Having followed Jenny Haynes of Papper, Sax, Sten since she started out in earnest in the United Kingdom, I was more than excited to be given a set of her acrylic templates and some luscious Oakshott fabrics. I was less excited when I realised which pattern she wanted me to use…. Curves always fill me with dread, although as you’ll see below, it’s not that difficult once you let go!
The pattern is a sun flower made up of various drunkard’s path blocks (CURVES!!!!), all combined in a clever way to create a flower and various leaves.

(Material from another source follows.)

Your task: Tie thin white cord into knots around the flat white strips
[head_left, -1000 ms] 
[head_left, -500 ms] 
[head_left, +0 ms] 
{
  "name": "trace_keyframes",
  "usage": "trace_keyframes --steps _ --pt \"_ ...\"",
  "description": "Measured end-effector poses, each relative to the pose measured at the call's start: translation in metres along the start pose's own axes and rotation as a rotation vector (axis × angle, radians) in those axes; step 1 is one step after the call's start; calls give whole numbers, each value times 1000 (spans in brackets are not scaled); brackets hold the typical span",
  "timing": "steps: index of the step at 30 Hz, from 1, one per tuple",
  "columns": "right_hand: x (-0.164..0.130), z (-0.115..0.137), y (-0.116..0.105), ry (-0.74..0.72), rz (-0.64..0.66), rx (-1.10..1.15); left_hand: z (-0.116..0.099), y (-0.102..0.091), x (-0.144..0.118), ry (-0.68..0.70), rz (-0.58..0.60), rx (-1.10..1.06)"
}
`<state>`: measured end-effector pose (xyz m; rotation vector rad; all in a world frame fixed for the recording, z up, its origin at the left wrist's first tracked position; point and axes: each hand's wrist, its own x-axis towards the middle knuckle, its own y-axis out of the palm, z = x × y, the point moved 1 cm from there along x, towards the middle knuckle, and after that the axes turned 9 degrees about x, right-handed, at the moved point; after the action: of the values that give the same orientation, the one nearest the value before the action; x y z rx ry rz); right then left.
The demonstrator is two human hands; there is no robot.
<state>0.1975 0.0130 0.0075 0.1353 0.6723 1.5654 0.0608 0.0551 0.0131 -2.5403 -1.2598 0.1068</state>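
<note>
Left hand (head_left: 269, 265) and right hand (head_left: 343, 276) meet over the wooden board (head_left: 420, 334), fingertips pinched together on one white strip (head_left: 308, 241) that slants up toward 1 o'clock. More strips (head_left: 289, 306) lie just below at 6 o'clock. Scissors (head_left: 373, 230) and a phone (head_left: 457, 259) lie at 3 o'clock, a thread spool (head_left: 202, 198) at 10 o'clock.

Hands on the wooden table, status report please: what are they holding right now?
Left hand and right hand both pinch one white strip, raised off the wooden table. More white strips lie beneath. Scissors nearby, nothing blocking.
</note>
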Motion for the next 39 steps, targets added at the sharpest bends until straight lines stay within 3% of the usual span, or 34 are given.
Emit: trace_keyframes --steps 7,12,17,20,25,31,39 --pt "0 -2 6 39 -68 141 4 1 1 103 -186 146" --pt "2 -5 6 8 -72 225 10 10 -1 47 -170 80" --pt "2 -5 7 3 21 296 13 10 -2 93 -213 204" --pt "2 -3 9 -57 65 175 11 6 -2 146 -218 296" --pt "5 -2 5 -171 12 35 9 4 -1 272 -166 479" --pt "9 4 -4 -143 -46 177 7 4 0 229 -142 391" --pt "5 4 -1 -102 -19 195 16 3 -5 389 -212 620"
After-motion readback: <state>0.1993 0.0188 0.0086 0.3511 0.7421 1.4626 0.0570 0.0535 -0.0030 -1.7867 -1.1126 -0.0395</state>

The pattern instructions are very well set out; with step by step written instructions and supporting images to take you through the various steps. If you are following the colours set out in the pattern, the main challenge is going to be to ensure the colours go in the right place.
Top tip: Immediately label all pieces of fabrics so you don’t mess up the colours!
The templates come in a few different sizes, but the ones used for this pattern ensure you can get both a convex and a concave piece from a 5″ charm square.
The templates are custom made for Jenny to work with her various patterns. Lately, I saw a Double Drunkard’s Path set on Instagram!
Most of her template sets also include a ‘square-up’ tool which on its own warrants the cost of the templates. The ‘square-up’ tool is by far my favourite!
Never done curves before?
I mentioned curves and the square-up tool above, didn’t I? Well…. I’ll explain why I love the square-up tool. Jenny’s instructions are easy to follow and as long as you take it step-by-step you shouldn’t have any issues with this pattern. This includes making the curved blocks!
As you start with larger squares than you need, you can ‘just go for it’ and then trim to size. The pattern also includes instructions on how to place the two pieces of fabrics when sewing the curves; Jenny recommends to put the concave piece on top.
If you look at the image to the left, this is what my curve looked like when it was sewn completely free-hand, no pins, no special presser foot. Yep, rather wonky! On the right, is the trimmed square, with a rather perfect smooth curve, and 1/4″ seam allowance to the curve.
You can of course use your normal quilting ruler for the trimming part, if you prefer.
Top tip: Cut some extra pieces so you can test it a few times. I found, that the more relaxed I was, the better the result. Hence my comment, to ‘just go for it’!